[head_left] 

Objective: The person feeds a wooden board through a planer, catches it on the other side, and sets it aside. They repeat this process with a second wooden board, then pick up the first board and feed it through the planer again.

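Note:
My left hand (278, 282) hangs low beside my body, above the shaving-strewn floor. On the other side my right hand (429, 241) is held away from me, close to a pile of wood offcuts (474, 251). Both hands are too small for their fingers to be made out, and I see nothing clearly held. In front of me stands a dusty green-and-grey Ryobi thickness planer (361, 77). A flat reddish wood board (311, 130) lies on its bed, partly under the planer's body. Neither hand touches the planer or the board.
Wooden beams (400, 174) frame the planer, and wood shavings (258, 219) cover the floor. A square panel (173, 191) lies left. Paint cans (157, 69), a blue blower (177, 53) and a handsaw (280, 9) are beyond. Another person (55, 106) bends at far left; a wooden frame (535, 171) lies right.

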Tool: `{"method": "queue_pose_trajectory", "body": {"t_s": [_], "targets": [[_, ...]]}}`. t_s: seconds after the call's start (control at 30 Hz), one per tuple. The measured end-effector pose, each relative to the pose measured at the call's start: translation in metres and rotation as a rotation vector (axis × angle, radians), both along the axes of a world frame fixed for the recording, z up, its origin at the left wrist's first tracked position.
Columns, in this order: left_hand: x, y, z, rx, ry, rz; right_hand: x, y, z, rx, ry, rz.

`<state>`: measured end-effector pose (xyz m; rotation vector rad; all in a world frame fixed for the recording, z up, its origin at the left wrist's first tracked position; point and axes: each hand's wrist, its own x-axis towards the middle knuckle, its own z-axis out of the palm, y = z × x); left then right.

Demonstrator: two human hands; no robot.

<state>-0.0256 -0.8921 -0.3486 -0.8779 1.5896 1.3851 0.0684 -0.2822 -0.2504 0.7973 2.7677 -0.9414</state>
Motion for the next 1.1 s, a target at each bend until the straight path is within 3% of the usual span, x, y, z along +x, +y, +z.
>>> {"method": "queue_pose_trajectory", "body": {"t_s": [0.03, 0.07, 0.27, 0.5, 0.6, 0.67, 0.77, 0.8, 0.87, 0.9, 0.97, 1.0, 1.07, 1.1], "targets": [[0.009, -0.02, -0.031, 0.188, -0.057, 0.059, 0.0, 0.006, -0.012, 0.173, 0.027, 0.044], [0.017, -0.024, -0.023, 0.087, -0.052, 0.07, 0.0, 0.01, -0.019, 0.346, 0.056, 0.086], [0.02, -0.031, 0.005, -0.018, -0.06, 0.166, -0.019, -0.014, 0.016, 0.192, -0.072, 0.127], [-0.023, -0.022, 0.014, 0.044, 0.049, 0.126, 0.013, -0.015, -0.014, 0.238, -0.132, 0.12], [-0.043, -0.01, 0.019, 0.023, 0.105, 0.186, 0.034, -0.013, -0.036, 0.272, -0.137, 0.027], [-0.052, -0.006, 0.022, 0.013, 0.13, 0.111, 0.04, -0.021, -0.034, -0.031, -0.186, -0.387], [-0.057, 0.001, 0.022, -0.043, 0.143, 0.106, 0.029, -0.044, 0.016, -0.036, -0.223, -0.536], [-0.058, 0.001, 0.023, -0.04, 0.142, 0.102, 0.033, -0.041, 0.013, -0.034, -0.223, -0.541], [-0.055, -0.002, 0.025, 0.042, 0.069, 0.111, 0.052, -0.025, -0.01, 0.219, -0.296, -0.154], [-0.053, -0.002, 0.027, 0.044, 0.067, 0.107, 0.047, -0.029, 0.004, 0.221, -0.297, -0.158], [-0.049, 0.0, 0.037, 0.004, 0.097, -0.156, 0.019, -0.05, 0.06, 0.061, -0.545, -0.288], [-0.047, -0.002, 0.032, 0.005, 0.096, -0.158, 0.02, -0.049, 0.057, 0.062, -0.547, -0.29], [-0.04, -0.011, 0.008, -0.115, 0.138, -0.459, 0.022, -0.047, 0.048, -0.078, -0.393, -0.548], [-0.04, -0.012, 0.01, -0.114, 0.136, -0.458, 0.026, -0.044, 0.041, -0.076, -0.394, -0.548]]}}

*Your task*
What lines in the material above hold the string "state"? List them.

*Reply*
`<state>`: measured end-effector pose (xyz m; rotation vector rad; all in a world frame fixed for the recording, z up, its origin at the left wrist's first tracked position; point and axes: each hand's wrist, its own x-axis towards the middle knuckle, its own z-axis out of the palm, y = z × x); left then right.
<state>-0.0256 -0.8921 -0.3486 -0.8779 1.5896 1.3851 0.0684 -0.2822 -0.2504 0.7973 2.7677 -0.9414</state>

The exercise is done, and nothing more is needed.